# 01. Data ingestion 
In this notebook, we will search some twitter message. Then we will call the twitter developper api to download the tweets that we are intrested in

# Pre-requise: Create twitter developer account and generate api credentials
Step 1: Apply for a Twitter Developer Account

Go to the Twitter developer site to apply for a developer account. Here, you have to select the Twitter user responsible for this account. It should probably be you or your organization. Here’s what this page looks like:



In [1]:
import tweepy as tw
import json
import pandas as pd
import pyarrow.parquet as pq
import s3fs
from pyarrow import fs
import pyarrow as pa
import os
from datetime import date

# Download tweets
## Step1. Setup the twitter api credential


In [2]:
consumer_key = "changeMe"
consumer_secret = "changeMe"
access_token = "changeMe"
access_token_secret = "changeMe"

## Step2. Create an instance of the twitter client

In [3]:
client_auth = tw.OAuthHandler(consumer_key, consumer_secret)
client_auth.set_access_token(access_token, access_token_secret)
api = tw.API(client_auth, wait_on_rate_limit=True, retry_count=5, retry_delay=1)

In [4]:
try:
    api.verify_credentials()
    print("Authentication OK")
except Exception as e:
    print("Error during authentication")

Authentication OK


## Step3. Get tweets that you are intrested in 

We have created the twitter client, now we are ready to search the tweets messages. Here we use the search_tweets to find all the tweets that contains certain key words of certain language. We don't use date to filter tweets because the search index has a 7-day limit. In other words, no tweets will be found for a date older than one week.
For more details about the search_tweets
https://docs.tweepy.org/en/stable/api.html?highlight=search%20tweet#tweepy.API.search_tweets

If you want to search older tweets, you can use the search_full_archive method.
https://docs.tweepy.org/en/stable/api.html?highlight=search%20tweet#tweepy.API.search_full_archive



### Configure the search filter

In [None]:
# filter the search result by using below key words 
search_words = "#insee"
# We can get tweet before certain date
# until_date = "2021-11-24
# specify the 
language="fr"
# the max tweet number will be retained in the result
max_tweet_count=1000000

In [None]:
# Get the tweets
tweets = api.search_tweets(q=search_words,lang="fr",result_type="mixed", count=max_tweet_count)
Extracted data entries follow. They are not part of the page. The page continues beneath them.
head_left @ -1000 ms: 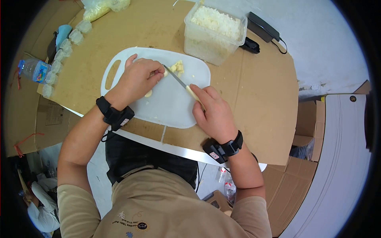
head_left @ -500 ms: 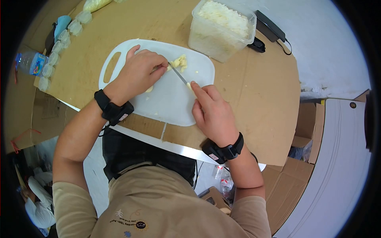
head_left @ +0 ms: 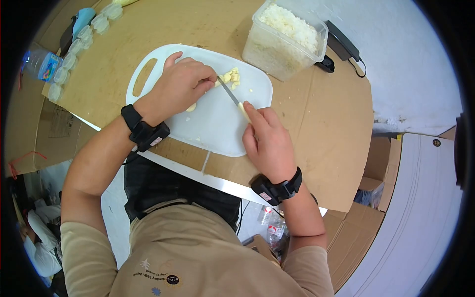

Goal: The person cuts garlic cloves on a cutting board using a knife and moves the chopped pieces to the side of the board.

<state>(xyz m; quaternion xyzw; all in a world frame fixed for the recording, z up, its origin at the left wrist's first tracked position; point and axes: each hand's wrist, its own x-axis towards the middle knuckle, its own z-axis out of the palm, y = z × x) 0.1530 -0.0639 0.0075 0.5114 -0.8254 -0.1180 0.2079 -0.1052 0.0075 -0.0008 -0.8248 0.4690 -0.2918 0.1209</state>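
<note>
I watched through one head-worn camera, set above the wearer and facing steeply down and forward. Its wide lens, dark at the corners, sat near enough that the beige T-shirt (head_left: 198, 242) filled 6 o'clock, yet far enough to take in the whole white cutting board (head_left: 217, 128) toward 11 and a white wall (head_left: 415, 64) at 2.

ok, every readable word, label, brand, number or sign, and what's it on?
"urday 18th Apri": beige cloth T-shirt, upside down, partial; rest unclear.
Round black disc on white panel: characters too small.
Too blurred: blue label on clear plastic bottle; pale stickers on black wrist devices; red labels on clear floor bottles; faint print on brown cardboard box.
</note>
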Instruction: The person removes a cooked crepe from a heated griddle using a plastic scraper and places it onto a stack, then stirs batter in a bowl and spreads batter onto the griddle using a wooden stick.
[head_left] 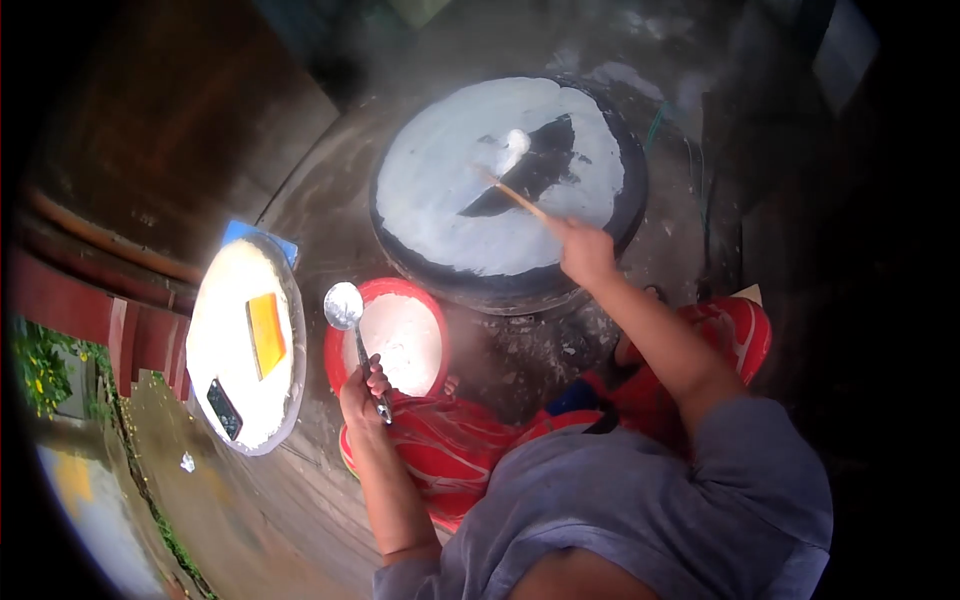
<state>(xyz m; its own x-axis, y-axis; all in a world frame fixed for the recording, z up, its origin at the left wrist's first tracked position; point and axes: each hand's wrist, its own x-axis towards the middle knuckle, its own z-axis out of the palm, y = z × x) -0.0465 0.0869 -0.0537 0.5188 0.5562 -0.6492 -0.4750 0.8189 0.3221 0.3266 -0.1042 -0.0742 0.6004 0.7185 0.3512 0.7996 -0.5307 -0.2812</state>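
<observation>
In the head view, the person's right hand (588, 252) is closed around a wooden stick (522, 203); the stick slants away from the fist, up and to the left, its far end over the round griddle (632, 175) that lies just beyond this hand; a white layer of batter (440, 165) covers most of the griddle's top, with a dark strip showing through it ahead of the fist; a thicker white clump (516, 145) sits beside that strip, a little past the stick's far end; whether the stick's end touches the layer cannot be told.

The left hand (362, 392) grips the handle of a metal ladle (344, 306), whose white-coated bowl points away from the fingers and whose handle end sticks out below them; just beyond and to the right of this hand stands a red basin (442, 325), holding white batter (402, 340); the ladle's bowl appears across the basin's left edge.

To the left of the left hand lies a round tray (299, 345) with a white surface; on it are a yellow-orange block (266, 335) and, nearer the hand's level, a dark smartphone (224, 409).
</observation>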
# tweets is a list of object status, which has an attribute _json which is the actual tweet in json string.
print(tweets[0]._json)


In [None]:
# For example, if we want to get the name of the sender, date and text of a tweet

tweet_dict=tweets[0]._json
text=tweet_dict.get("text")
user_name=tweet_dict.get("user").get("name")
date=tweet_dict.get("created_at")
print(f"name:{user_name} | message: {text} | date:{date}")
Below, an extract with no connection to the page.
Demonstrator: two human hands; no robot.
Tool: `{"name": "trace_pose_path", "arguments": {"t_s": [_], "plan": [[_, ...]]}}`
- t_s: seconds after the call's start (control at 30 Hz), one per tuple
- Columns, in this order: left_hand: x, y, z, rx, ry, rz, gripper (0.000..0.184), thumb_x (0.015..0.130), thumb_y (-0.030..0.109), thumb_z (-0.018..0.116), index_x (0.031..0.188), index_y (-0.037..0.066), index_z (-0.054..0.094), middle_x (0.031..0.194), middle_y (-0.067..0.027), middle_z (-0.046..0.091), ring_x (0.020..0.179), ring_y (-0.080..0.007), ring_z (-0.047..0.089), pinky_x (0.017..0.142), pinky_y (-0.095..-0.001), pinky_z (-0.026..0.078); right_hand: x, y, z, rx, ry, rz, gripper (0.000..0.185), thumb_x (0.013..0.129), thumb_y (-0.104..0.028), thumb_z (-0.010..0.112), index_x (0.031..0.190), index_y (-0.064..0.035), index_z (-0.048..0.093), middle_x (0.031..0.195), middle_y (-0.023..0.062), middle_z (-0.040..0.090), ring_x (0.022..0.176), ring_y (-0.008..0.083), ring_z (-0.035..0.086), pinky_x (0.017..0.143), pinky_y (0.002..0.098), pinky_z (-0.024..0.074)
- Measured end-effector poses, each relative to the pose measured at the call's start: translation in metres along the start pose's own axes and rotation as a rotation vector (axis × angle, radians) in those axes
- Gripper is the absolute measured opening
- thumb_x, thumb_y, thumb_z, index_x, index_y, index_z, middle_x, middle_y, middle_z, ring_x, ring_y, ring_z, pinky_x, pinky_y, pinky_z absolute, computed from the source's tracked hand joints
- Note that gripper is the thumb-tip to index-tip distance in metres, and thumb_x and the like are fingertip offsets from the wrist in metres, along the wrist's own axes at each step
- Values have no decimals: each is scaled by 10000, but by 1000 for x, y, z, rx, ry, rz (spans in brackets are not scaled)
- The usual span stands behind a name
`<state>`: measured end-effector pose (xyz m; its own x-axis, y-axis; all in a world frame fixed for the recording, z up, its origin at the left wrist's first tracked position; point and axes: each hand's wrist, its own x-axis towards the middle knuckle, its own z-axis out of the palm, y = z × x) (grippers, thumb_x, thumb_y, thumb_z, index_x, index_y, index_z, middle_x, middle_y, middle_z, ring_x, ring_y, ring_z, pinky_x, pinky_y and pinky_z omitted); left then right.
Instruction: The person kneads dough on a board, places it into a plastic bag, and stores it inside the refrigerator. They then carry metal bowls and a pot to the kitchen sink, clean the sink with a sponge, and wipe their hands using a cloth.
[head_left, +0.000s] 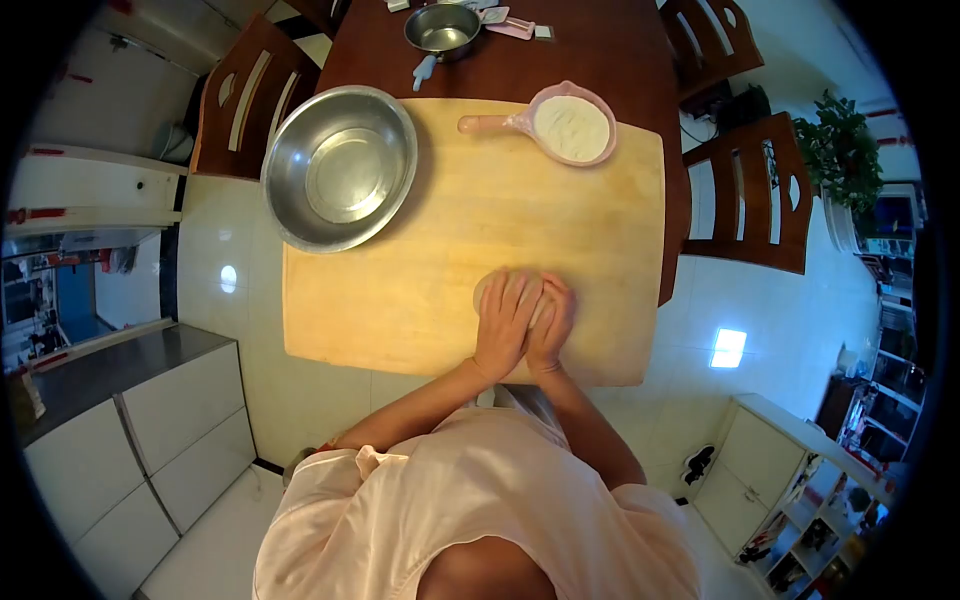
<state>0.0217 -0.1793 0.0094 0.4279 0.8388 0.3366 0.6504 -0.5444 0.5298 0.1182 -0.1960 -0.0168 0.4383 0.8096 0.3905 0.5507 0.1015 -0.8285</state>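
A lump of pale dough (481, 293) lies near the front of the wooden board, mostly hidden beneath both hands. My left hand (506, 318) presses on top of it with the fingers curved over it, pointing away from me. Close against it, my right hand (551, 318) wraps the dough's right side. Farther back on the board, a pink ladle-shaped scoop (572, 128) holds white flour, its handle pointing left. A wide steel basin (340, 168) stands at the board's back left corner, with a little pale residue or reflection on its bottom.
The wooden board (450, 215) rests on a dark red table (590, 50). At the far end are a small steel pot (441, 32) with a blue handle and a pink utensil (512, 27). Wooden chairs (755, 190) flank the table; a low cabinet (150, 430) stands left.
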Motion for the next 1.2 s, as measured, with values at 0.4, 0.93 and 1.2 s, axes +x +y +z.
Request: {"name": "trace_pose_path", "arguments": {"t_s": [0.4, 0.93, 1.2], "plan": [[92, -81, 48, 1, -25, -56, 331, 749, 144, 553, 1054, 22, 508, 1027, -175, 521, 909, -341, 485, 789, -416, 380, 91, 61, 67, -268, -286, -15, 271, 879, -200, 362, 926, -18, 557, 951, 151, 577, 913, 326, 526, 793, 423, 383], [96, -69, 11, -246, -293, -183, 547, 604, 234, 719, 1078, 40, 527, 1007, -155, 559, 959, -324, 510, 830, -414, 405, 101, 53, 51, -185, -281, 269, 338, 898, -299, 463, 743, -21, 577, 703, 160, 577, 688, 332, 550, 617, 413, 428], [-27, -38, -35, -46, -210, -23, 678, 633, 97, 678, 1236, -11, 387, 1227, -226, 411, 1144, -400, 385, 988, -485, 292, -22, -27, 16, -365, -118, -217, 201, 765, -87, 510, 940, -77, 610, 1010, 83, 593, 944, 245, 536, 879, 409, 320]]}}
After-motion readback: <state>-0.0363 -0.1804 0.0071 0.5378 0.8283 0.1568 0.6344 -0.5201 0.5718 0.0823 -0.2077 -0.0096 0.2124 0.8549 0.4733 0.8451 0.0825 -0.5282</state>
# get tweets by using twitter api V2. Note to access v2, you need to upgrade your account to a developer or academic account. 

In [None]:
# we need to use client instead of api
tw_client=tw.Client(consumer_key=consumer_key, consumer_secret=consumer_secret, access_token=access_token, access_token_secret=access_token_secret)
tweets=tw_client.search_recent_tweets(query=search_words)
println(len(tweets))

## Step4. Generate a data frame 

Now we have the tweet, we want to generate a dataframe based on the tweet 

In [None]:

def generate_tweet_df(tweets):
     # init dataframe
    df = pd.DataFrame(columns=['name','date','text'])
    index=0
    for tweet in tweets:
        # get column value for each tweet
        tweet_dict=tweet._json
        text=tweet_dict.get("text")
        user_name=tweet_dict.get("user").get("name")
        date=tweet_dict.get("created_at")
        # add new row to the dataframe
        df.loc[index] = pd.Series({'name':user_name, 'date':date, 'text':text})
        index=index+1
    return df
       
        

In [None]:
df=generate_tweet_df(tweets)

In [None]:
df.head(10)

In [None]:
# we can also get all the fields of a tweet
def tweets_json(tweets):
    tweet_json=[]
    for tweet in tweets:
        tweet_json.append(tweet._json)
    return tweet_json
    

# Here we use json normalize to convert json file to a pandas dataframe
df_all_atts = pd.json_normalize(tweets_json(tweets))


## Step 5. Write data frame to s3

We have the data frame, now we want to save the data frame on s3. We want to save the data frame in format parquet. Because it has an integrated schema.

### 5.1 Configure s3 connection

Here we will set the s3 credential and the output path of the parquet file. As we will generate a parquet file each day. We would like to have the generation date inside the file name.


In [None]:
endpoint = os.environ['AWS_S3_ENDPOINT']
bucket = "pengfei"
current_date=date.today().strftime("%d-%m-%Y")
output_path = f"diffusion/demo_prod/tweet_{current_date}"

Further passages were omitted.